§ WORK INSTRUCTION: Each line from the one containing "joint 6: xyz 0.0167" through the last line of the data below should be printed exactly, please, with any pictures omitted.
BEGIN SUPPLIED MATERIAL
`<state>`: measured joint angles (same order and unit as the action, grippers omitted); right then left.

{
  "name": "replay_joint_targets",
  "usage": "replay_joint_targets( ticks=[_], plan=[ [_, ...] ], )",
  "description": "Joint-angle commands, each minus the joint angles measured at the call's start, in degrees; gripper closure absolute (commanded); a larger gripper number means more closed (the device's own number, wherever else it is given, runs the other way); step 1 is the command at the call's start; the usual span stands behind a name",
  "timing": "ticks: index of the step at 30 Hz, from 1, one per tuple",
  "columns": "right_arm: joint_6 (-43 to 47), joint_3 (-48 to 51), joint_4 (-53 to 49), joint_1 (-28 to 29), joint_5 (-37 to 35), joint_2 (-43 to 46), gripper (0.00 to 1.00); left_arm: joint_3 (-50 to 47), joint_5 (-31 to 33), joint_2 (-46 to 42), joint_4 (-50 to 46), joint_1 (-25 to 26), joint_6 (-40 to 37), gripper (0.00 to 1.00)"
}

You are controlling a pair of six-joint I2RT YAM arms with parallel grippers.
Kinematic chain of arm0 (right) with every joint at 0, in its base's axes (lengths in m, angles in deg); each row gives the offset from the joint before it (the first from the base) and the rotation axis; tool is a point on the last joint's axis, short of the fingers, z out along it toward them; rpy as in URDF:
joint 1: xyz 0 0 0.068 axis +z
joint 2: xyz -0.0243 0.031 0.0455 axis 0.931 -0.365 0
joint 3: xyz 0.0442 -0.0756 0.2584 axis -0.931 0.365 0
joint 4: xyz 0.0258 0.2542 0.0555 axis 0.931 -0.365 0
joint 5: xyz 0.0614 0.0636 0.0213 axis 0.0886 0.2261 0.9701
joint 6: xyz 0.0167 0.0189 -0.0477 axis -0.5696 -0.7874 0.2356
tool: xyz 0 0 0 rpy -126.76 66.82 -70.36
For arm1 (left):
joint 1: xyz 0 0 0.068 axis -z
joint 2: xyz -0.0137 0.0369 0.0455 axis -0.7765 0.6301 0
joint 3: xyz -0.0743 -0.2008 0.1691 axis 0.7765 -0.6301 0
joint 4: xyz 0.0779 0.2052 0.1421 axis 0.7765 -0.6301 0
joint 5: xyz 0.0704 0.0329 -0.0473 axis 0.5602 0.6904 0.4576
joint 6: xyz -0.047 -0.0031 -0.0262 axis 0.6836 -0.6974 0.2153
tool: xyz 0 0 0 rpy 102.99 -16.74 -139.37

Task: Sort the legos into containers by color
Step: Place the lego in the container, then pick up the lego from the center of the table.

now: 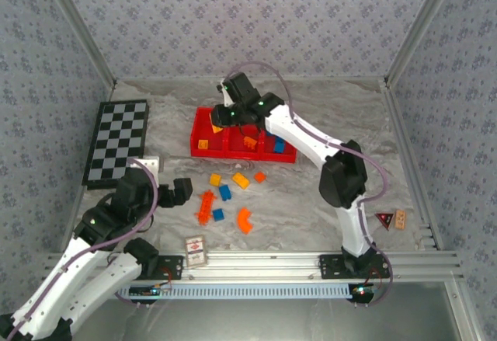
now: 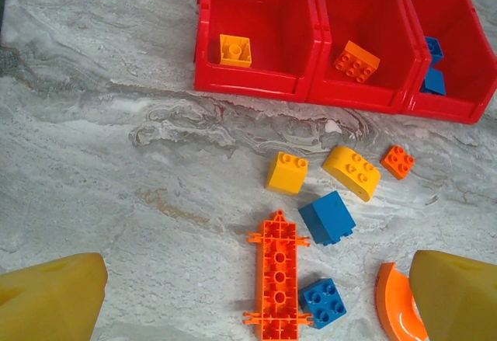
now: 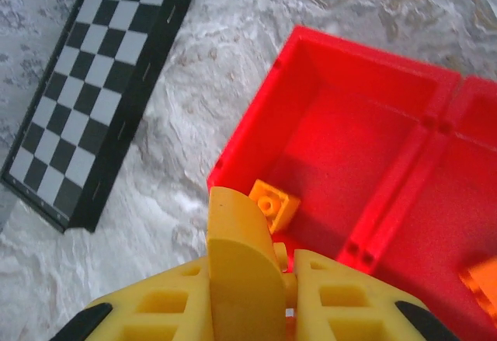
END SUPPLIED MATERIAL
§ RESULT FOR THIS EXERCISE:
joint 6: xyz 0.0167 0.0189 -0.0477 axis -0.5696 -0.7874 0.2356
tool: xyz 0 0 0 rpy -126.76 66.82 -70.36
For arm1 (left):
joint 1: xyz 0 0 0.068 axis -z
joint 2: xyz -0.0137 0.0369 0.0455 axis -0.7765 0.6301 0
joint 3: xyz -0.0743 -0.2008 0.1691 axis 0.7765 -0.6301 0
joint 4: xyz 0.0779 0.2052 0.1421 axis 0.7765 -0.6301 0
joint 5: xyz 0.0704 0.0329 -0.0473 axis 0.5602 0.6904 0.4576
joint 6: xyz -0.047 -0.0031 -0.0262 axis 0.6836 -0.6974 0.2153
tool: xyz 0 0 0 rpy 102.99 -16.74 -139.37

Task: Sort the legos into containers by color
Step: Place the lego in the container, then pick up the lego from the center of the table.

now: 
now: 
now: 

The work on this exercise is done.